A rendere gli europei avversi agli immigrati non è il timore di importare burqa e terrorismo?
«Nessuno vuole importare burqa e terrorismo ma va sfatato un altro stereotipo: la maggior parte degli immigrati o rifugiati che arriva in Italia non è musulmana ma cristiana o di altre minoranze religiose. Si tratta di gente che arriva dal Corno d' Africa e fugge da Boko Haram, Shaabab o altri gruppi estremisti».

Ma l' immigrazione islamica è quella che più si nota. Molti non vogliono gli immigrati perché temono il terrorismo. Il vento, anche in Germania, è cambiato con gli attentati, non crede?
«La crisi di consenso della Merkel è dovuta alle sue aperture agli immigrati. Ma io penso che l' islam abbia un problema di terrorismo soprattutto in casa sua: nel 2015 ci sono stati 18mila morti in attentati terroristici. Principalmente in Afghanistan, Iraq, Nigeria, Siria, Somalia».

Non sarà bello, ma è ovvio che ci preoccupino di più i cento morti del Bataclan o gli 80 di Nizza… «Certo, ma allora mi spieghi come mai le tremila vittime dell' 11 settembre non hanno messo in discussione gli accordi economici tra Usa e Arabia, malgrado sia acclarato che il terrorismo islamico è di stampo wahabita e trova la sua origine proprio nella Penisola Araba. Questo non ci impedisce però di fare affari con il Qatar. Le monarchie del Golfo sono da sempre ottimi alleati dell' Occidente: un ricco estremista del Bahrein ci fa meno paura di un siriano che scappa dall' Isis».

Cosa sta succedendo in Medio Oriente, lei che ci ha vissuto?
«Grazie al petrolio si sono create nuove potenze che hanno scatenato una guerra per il controllo della zona.
L' Occidente prima non ha capito, poi è rimasto a guardare sperando che tutto si sistemasse, poi ha deciso di occuparsene ma non ha mai capito come».

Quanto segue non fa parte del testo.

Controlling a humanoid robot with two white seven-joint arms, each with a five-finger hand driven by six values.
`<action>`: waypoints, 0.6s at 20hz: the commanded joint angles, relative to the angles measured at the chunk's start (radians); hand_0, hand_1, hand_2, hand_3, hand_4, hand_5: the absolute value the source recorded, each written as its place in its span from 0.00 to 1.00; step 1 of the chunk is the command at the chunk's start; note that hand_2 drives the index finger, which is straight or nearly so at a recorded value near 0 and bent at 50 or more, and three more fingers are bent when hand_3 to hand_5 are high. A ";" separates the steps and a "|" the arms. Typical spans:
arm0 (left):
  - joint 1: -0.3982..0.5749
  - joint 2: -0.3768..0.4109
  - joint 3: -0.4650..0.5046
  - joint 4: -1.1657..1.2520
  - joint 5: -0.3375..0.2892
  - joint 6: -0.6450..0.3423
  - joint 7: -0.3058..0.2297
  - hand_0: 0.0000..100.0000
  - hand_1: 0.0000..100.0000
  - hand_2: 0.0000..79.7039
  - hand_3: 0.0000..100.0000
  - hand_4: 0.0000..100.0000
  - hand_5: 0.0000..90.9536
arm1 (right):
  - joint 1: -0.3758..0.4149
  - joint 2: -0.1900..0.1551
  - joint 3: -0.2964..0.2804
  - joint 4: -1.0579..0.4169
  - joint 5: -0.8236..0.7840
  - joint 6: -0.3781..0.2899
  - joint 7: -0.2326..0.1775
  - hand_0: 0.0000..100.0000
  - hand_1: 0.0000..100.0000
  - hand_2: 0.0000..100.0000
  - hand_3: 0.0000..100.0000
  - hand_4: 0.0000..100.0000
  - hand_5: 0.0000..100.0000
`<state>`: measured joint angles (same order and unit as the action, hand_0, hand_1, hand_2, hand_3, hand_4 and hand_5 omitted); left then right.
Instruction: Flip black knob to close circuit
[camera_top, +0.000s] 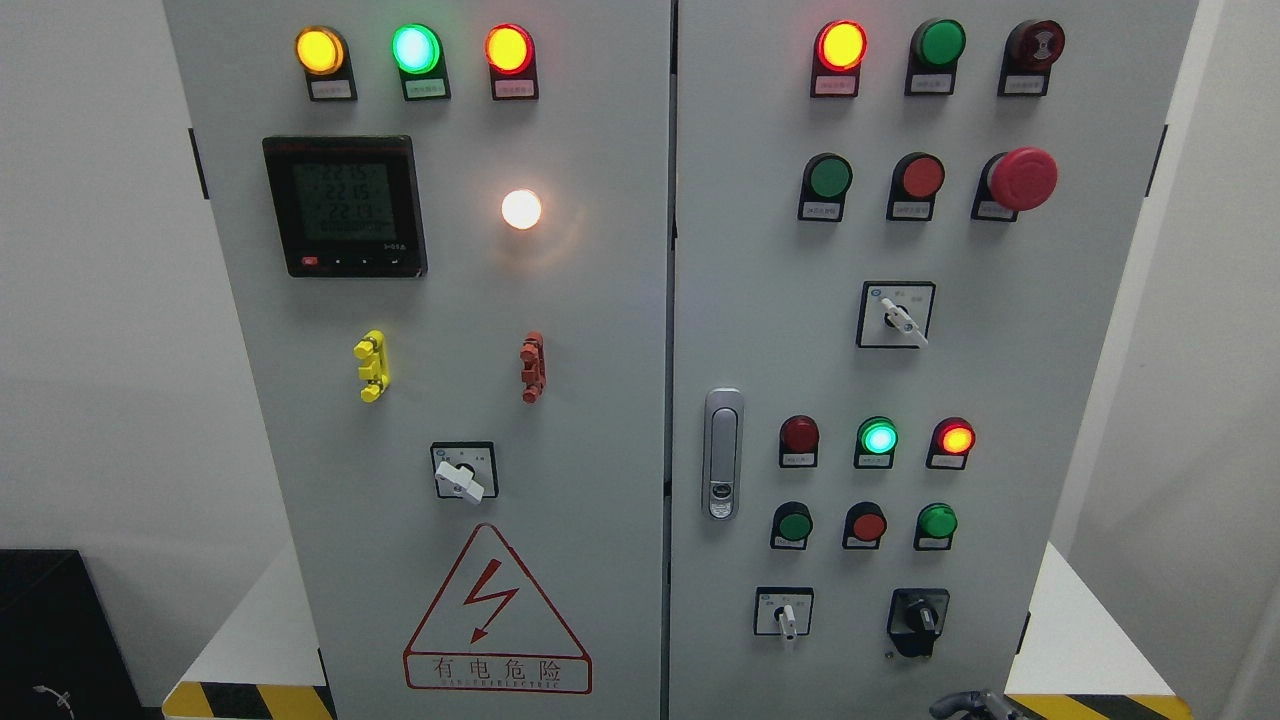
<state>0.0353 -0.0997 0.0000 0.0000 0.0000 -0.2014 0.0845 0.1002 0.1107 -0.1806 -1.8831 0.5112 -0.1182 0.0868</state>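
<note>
**Cabinet on a white platform**

The grey electrical cabinet (620, 400) stood on a white platform (1080, 640), whose bare top showed at the cabinet's lower left and lower right. Yellow-and-black hazard striping (250, 700) ran along the platform's front edge, visible at both front corners beneath the cabinet's base.

The digital meter (345, 206) on the left door shows three rows of digits, close to 221.5, 220.5 and 221.9 (they are dim, so not sure). The warning triangle (497, 612), with a red lightning bolt, carries the characters 有电危险. The small labels under the lamps and buttons are too tiny to read.
</note>
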 joint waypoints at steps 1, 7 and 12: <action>0.000 0.000 -0.020 0.023 -0.021 0.000 0.000 0.00 0.00 0.00 0.00 0.00 0.00 | 0.084 0.003 0.009 -0.057 -0.327 -0.047 0.054 0.00 0.19 0.17 0.37 0.32 0.19; 0.000 0.000 -0.020 0.021 -0.021 0.000 0.000 0.00 0.00 0.00 0.00 0.00 0.00 | 0.115 0.003 0.010 -0.018 -0.436 -0.103 0.231 0.00 0.14 0.00 0.04 0.00 0.00; 0.000 0.000 -0.020 0.021 -0.021 0.000 0.000 0.00 0.00 0.00 0.00 0.00 0.00 | 0.113 0.003 0.007 0.019 -0.477 -0.117 0.260 0.00 0.08 0.00 0.00 0.00 0.00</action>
<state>0.0353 -0.0997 0.0000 0.0000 0.0000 -0.2014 0.0844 0.1983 0.1125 -0.1744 -1.8930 0.1154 -0.2256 0.3188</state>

Vede una regia dietro la rivolta delle Primavere arabe contro le dittature filo-occidentali?
«No, perché la situazione economica e sociale in Egitto, Libia, Tunisia era esplosiva di per sé e non necessitava di particolari detonatori».

Diciamocelo, sono fallite…
«Hanno suscitato troppo entusiasmo e troppo presto. Non bisogna scordare che transizioni simili richiedono almeno vent' anni perché la situazione si normalizzi».

Cosa pensa dell' Isis?
«È semplicemente un gruppo terrorista più scaltro e feroce degli altri, ma non è destinato alla vittoria».

Cosa pensa del Nobel per la Pace sulla fiducia, Barack Obama?
«Non so perché gli sia stato dato all' inizio del suo mandato, ma io penso che se lo sia meritato».

Ha abbandonato l' Europa?
«Ha capito che il mondo non è più bipolare e che la supremazia degli Usa deve fare i conti con altre potenze».

Su Francesco che giudizio ha?
«Non sono un' esperta di religione. Apprezzo il Papa perché ha presente che esistono anche valori laici e con questi si relaziona».

E questo gli crea problemi con i fedeli più tradizionali… «Non con tutti. Credo che il messaggio forte di Francesco sia sensibilizzare il mondo ricco sul dramma dei poveri, e questo lo apprezzo molto. Ma adesso basta, è già quasi un' enciclopedia».